したがって,被告の上記主張は,採用することができない。
5 争点5(謝罪広告の要否)について
本判決において,本件各記事の投稿が原告の名誉を毀損する違法なものであったことを認め、被告に対し損害賠償を命ずることにより,原告の被った損害が相当程度回復されると考えられることや,本件各記事が既に削除されていることなどを考慮すると,原告の名誉を回復するために,金銭による損害賠償に加えて,被告ブログに謝罪広告を掲載させる必要があるとまでは認められない。
6 結論
以上によれば,原告の請求は,被告に対し,55万円及びこれに対する不法行為の後の日である平成30年5月1日から支払済みまで民法所定の年5分の割合による遅延損害金の支払を求める限度で理由があるから,その限度で認容すべきであり,その余は理由がないからこれを棄却すべきである。
よって,主文のとおり判決する。
東京地方裁判所民事第50部
裁判長裁判官 森田浩美 裁判官 高橋祐喜 裁判官 新井一太郎
別紙 謝罪広告目録
1 謝罪広告
(1)ブログ記事タイトル
「■■■■■■■■■■」
(2)ブログ記事
「P1氏に関する虚偽の記事により,同氏の名誉を毀損したことを深くお詫びいたします。」
2 掲載条件
(1)先日付を指定するなどの方法により,少なくとも6か月間,トップ記事とすること。
(2)アメンバー限定記事としないこと。
(3)文字色は黒色から変えないこと。

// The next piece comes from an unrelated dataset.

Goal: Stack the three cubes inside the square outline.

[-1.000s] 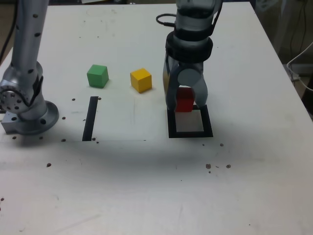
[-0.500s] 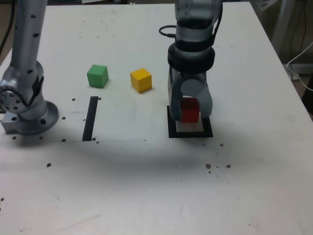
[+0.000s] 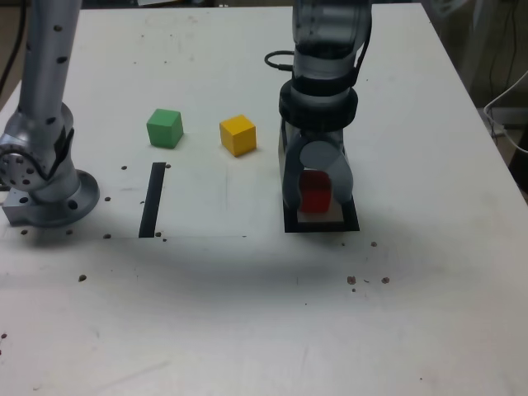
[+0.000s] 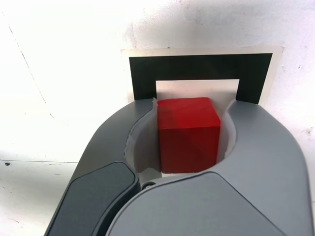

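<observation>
On the worktop (image 3: pixel 206 305), one square outline (image 3: pixel 322 227) is partly hidden by the claw (image 4: pixel 193 102), whose fingers stand apart around the red cube (image 4: pixel 188 132), with a gap on one side. That cube is over the white centre; its underside is hidden, so contact below is unclear. Three cubes are visible in all: one red, one yellow (image 3: pixel 238 135), one green (image 3: pixel 165 129).

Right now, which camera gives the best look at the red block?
The wrist view: the red block is large there, with two of its faces plain between the fingers. The exterior view shows it small and partly covered by the fingers, but also how it sits within the black square outline.
</observation>
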Robot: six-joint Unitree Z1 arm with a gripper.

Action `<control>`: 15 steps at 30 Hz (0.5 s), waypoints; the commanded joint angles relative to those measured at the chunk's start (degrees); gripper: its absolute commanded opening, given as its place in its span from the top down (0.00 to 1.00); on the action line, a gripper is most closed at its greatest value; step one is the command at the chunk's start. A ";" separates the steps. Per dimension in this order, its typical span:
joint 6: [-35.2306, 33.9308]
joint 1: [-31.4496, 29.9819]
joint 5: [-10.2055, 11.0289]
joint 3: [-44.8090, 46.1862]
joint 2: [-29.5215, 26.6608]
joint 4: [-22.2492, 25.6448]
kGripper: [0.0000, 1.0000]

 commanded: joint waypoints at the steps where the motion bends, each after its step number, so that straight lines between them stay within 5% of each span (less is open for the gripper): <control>1: 0.12 -0.28 0.07 0.21 -0.73 -0.32 0.20; 5: 0.08 -0.46 0.05 1.05 -1.41 -0.69 0.03; 15: -0.97 -0.46 2.04 2.36 -5.29 0.49 0.01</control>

背景色も変えないこと。
(4)文字ポイントは初期設定の数値とし,ポイントを小さくしないこと。
以上
別紙 投稿記事目録
別紙 調査費用目録
1 ミクシィに対する仮処分の費用(東京地方裁判所平成29年(ヨ)第3385号)
(1)印紙,切手代等 5680円
(2)電車賃等
968円(1往復)×8回=7744円
(3)時給換算額
ア 時間
(ア)書類作成
書類6通(合計25頁)×1頁当たり1時間=25時間
(イ)出頭
往復2時間×8回=16時間
(ウ)合計 41時間
イ 時給
平成29年の東京都の平均給与が40万7000円,平均労働時間が162時間であることから,時給に換算すると,約2500円となる。以下同じ。
ウ 時給換算額
時給2500円×41時間=10万2500円
(4)合計 11万5924円
2 サイバーエージェントに対する仮処分の費用(東京地方裁判所平成29年(ヨ)第3386号)
(1)印紙,切手代等 5680円
(2)電車賃等
968円(1往復。前記1(2)と重複しないもの)
(3)時給換算額
ア 時間
(ア)書類作成
書類5通(合計22頁)×1頁当たり1時間=22時間
(イ)出頭
往復2時間×1回=2時間
(ウ)合計 24時間
イ 時給換算額
時給2500円×34時間=6万円
(4)合計 6万6648円
3 ヤフーに対する仮処分の費用(東京地方裁判所平成29年(ヨ)第3444号)
(1)印紙,切手代等 5680円
(2)電車賃
968円(1往復)×6回=5808円
(3)時給換算額
ア 時間
(ア)書類作成
書類6通(合計23頁)×1頁当たり1時間=23時間
(イ)出頭
往復2時間×6回=12時間
(ウ)合計 35時間
イ 時給換算額
時給2500円×35時間=8万7500円
(4)合計 9万8988円
4 ソフトバンクに対する訴訟の費用(東京地方裁判所平成30年(ワ)第2471号)
(1)印紙,切手代等 1万4560円
(2)電車賃等
968円(1往復)×3回=2904円
(3)時給換算額
ア 時間
(ア)書類作成
書類3通(合計22頁)×1頁当たり1時間=22時間
(イ)出頭
往復2時間×3回=6時間
(ウ)合計 28時間
イ 時給換算額
時給2500円×28時間=7万円
(4)合計 8万7464円
5 共通費用 10万8000円
原告が平成29年11月13日に仮処分を申し立てた際,裁判所書記官から多くの注意を受けたため,翌日,弁護士からアドバイスを受け,その料金を支払った。